● **What to work on**
With the images omitted, return all of the entries exactly as they stand.

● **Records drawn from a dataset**
* * * * *
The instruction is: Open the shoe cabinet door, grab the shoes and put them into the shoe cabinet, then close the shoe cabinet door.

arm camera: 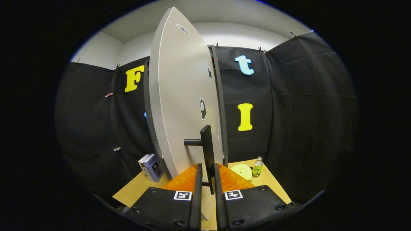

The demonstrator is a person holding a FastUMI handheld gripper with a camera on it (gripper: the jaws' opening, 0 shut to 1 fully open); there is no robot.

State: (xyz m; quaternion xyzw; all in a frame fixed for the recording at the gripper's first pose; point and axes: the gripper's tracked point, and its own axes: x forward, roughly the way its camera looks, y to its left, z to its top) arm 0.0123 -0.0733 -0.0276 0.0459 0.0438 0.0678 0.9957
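The gripper point(208, 173) is grasping the black bar handle point(207, 150) of the shoe cabinet door point(179, 106), its 2 fingers point(196, 189) pressing against the handle's lower end from both sides. The grey door is standing upright just ahead of the fingers, seen nearly edge-on, with its dark frame point(221, 106) at 1 o'clock from the handle. On the wooden tabletop point(135, 189), a couple of books point(151, 167) are leaning at 10 o'clock from the fingertips. A pale yellow round object point(241, 170) and a small green-labelled bottle point(257, 167) are sitting at 2 o'clock, just beside each other.
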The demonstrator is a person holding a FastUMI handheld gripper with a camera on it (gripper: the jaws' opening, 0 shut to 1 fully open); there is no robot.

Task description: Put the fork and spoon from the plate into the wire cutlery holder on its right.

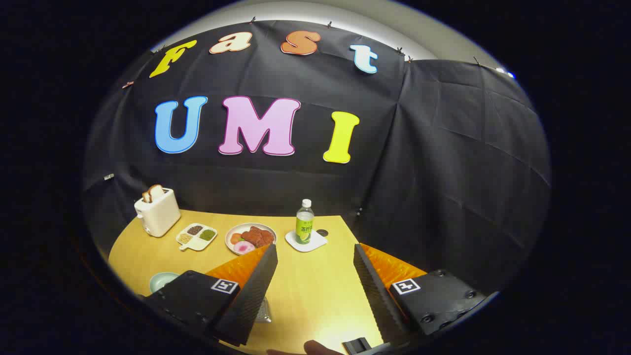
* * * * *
● **Result**
The instruction is: Open the shoe cabinet door, grab the shoes and put them into the shoe cabinet, then close the shoe cabinet door.

arm camera: 

The demonstrator is a person holding a FastUMI handheld gripper with a camera on it (gripper: the jaws' opening, 0 shut to 1 fully open); there is no robot.

State: (xyz m; quaternion xyzw; all in a frame fixed for the recording at the gripper's first pose; point and axes: the gripper's tracked point, and its own axes: x forward, roughly the way its camera looks, y to its left, z to its top) arm 0.0123 -0.0733 -0.0276 0.0459 0.0438 0.0678 0.9957
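The gripper point(208, 173) is grasping the black bar handle point(207, 150) of the shoe cabinet door point(179, 106), its 2 fingers point(196, 189) pressing against the handle's lower end from both sides. The grey door is standing upright just ahead of the fingers, seen nearly edge-on, with its dark frame point(221, 106) at 1 o'clock from the handle. On the wooden tabletop point(135, 189), a couple of books point(151, 167) are leaning at 10 o'clock from the fingertips. A pale yellow round object point(241, 170) and a small green-labelled bottle point(257, 167) are sitting at 2 o'clock, just beside each other.
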The demonstrator is a person holding a FastUMI handheld gripper with a camera on it (gripper: the jaws' opening, 0 shut to 1 fully open); there is no robot.

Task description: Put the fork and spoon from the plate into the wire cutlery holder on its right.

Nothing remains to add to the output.